Repeat the listing exactly, line by line.

####

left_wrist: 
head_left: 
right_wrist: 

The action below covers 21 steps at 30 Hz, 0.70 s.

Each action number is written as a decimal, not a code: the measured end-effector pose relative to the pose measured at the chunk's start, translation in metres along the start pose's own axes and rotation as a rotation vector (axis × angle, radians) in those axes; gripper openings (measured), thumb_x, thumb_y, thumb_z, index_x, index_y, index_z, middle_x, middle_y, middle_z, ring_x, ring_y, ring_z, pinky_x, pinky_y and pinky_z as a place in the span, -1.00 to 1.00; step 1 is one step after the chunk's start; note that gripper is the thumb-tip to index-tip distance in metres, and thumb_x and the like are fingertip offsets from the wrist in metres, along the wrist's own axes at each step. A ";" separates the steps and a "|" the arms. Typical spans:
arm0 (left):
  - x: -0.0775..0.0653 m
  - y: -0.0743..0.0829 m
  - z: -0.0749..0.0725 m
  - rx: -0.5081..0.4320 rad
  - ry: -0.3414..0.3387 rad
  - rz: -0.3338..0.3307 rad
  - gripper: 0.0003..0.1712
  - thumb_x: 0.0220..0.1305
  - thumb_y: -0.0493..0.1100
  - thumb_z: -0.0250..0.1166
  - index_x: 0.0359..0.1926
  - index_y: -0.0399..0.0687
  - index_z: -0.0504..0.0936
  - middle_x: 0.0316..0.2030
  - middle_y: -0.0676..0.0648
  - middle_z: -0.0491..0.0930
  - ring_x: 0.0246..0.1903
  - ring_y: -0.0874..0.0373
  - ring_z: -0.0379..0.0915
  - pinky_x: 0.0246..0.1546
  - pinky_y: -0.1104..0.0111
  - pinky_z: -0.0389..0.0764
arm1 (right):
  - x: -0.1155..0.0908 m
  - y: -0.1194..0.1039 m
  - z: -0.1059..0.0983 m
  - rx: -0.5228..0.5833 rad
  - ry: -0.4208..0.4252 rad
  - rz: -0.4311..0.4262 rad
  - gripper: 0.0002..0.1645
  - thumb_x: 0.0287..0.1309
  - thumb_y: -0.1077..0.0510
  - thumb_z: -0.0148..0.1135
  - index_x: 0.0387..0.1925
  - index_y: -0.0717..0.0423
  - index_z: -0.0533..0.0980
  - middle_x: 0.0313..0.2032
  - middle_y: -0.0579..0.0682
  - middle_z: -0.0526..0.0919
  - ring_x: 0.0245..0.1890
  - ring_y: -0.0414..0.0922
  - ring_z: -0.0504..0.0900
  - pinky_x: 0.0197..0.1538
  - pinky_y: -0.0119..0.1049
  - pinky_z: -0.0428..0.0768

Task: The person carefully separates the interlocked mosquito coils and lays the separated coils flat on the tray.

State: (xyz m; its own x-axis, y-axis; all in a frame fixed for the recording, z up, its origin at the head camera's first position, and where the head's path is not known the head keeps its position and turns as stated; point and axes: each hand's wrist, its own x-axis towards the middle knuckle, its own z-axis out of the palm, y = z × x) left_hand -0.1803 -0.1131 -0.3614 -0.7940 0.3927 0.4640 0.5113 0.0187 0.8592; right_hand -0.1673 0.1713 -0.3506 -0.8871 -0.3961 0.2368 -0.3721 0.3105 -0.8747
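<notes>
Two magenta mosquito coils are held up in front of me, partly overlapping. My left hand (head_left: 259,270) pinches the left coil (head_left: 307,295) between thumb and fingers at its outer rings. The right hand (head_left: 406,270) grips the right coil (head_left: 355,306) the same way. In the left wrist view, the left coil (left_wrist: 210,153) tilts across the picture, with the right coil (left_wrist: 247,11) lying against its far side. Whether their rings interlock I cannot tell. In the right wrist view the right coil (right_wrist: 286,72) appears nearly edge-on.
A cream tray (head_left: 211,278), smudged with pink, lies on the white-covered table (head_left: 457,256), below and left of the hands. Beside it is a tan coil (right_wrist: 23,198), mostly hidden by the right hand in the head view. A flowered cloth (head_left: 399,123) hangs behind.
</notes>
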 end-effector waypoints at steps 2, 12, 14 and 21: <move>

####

**Output below**.
left_wrist: 
head_left: 
right_wrist: 

The action below covers 21 steps at 30 Hz, 0.70 s.

Each action number is written as a decimal, not a code: the measured end-effector pose relative to the pose measured at the chunk's start, translation in metres along the start pose's own axes and rotation as a rotation vector (axis × angle, radians) in those axes; gripper openings (measured), thumb_x, thumb_y, thumb_z, index_x, index_y, index_z, middle_x, middle_y, middle_z, ring_x, ring_y, ring_z, pinky_x, pinky_y and pinky_z as a place in the span, -1.00 to 1.00; step 1 is one step after the chunk's start; note that gripper is the thumb-tip to index-tip distance in metres, and thumb_x and the like are fingertip offsets from the wrist in metres, along the wrist's own axes at each step. A ";" separates the steps and a "|" the arms. Typical spans:
arm0 (left):
  - x: -0.0775..0.0653 m
  - y: -0.0743..0.0829 m
  - z: -0.0749..0.0725 m
  - rx: -0.5081..0.4320 rad
  - ry: -0.3414..0.3387 rad
  - rz: -0.3338..0.3307 rad
  - gripper: 0.0003..0.1712
  - thumb_x: 0.0220..0.1305
  - thumb_y: -0.0493..0.1100
  - thumb_z: -0.0250..0.1166
  - index_x: 0.0359..0.1926
  - index_y: -0.0399..0.0687
  - index_z: -0.0504..0.0936
  - middle_x: 0.0316..0.2030
  - middle_y: -0.0676..0.0648
  - middle_z: -0.0491..0.0930
  - ring_x: 0.0246..0.1903
  - ring_y: -0.0874..0.0373
  - ring_z: -0.0379..0.0915
  - pinky_x: 0.0246..0.1546
  - pinky_y: -0.1104..0.0111
  - pinky_z: -0.0389..0.0764
arm1 (right):
  - x: -0.1155..0.0908 m
  - y: -0.1194..0.1039 m
  - z: -0.1059..0.0983 m
  - rx: -0.5228..0.5833 rad
  - ry: -0.4208..0.4252 rad
  - rz: -0.4311..0.4262 rad
  - gripper: 0.0002..0.1645
  - thumb_x: 0.0287..0.1309
  - thumb_y: -0.1077..0.0510
  - thumb_z: -0.0148..0.1135
  - index_x: 0.0387..0.1925
  - index_y: -0.0717..0.0423
  - index_z: -0.0533..0.0980
  - middle_x: 0.0313..0.2032
  - middle_y: -0.0579..0.0682
  - middle_z: -0.0526..0.0919
  - ring_x: 0.0245..0.1890
  - ring_y: -0.0414..0.0922
  - ring_z: -0.0504..0.0900
  - pinky_x: 0.0197..0.1538
  - pinky_y: -0.0119..0.1049
  - pinky_z: -0.0428..0.0768

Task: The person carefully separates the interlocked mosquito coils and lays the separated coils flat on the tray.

State: (xyz m; its own x-axis, y-axis; all in a frame fixed for the recording, z up, its origin at the head camera's first position, and where the head's path is not known the head keeps its position and turns as stated; point and axes: each hand's wrist, its own x-axis towards the middle knuckle, its own z-axis out of the palm, y = z × x) left_hand -0.1803 -0.1131 -0.3614 -0.7940 0.3927 0.4640 0.5113 0.0187 0.8592; right_hand -0.1673 0.1713 -0.3506 -0.8871 -0.3961 0.2368 -0.3721 0.3105 -0.8747
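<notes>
Two magenta mosquito coils are held up in front of me, partly overlapping. My left hand (head_left: 259,270) pinches the left coil (head_left: 307,295) between thumb and fingers at its outer rings. The right hand (head_left: 406,270) grips the right coil (head_left: 355,306) the same way. In the left wrist view, the left coil (left_wrist: 210,153) tilts across the picture, with the right coil (left_wrist: 247,11) lying against its far side. Whether their rings interlock I cannot tell. In the right wrist view the right coil (right_wrist: 286,72) appears nearly edge-on.
A cream tray (head_left: 211,278), smudged with pink, lies on the white-covered table (head_left: 457,256), below and left of the hands. Beside it is a tan coil (right_wrist: 23,198), mostly hidden by the right hand in the head view. A flowered cloth (head_left: 399,123) hangs behind.
</notes>
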 end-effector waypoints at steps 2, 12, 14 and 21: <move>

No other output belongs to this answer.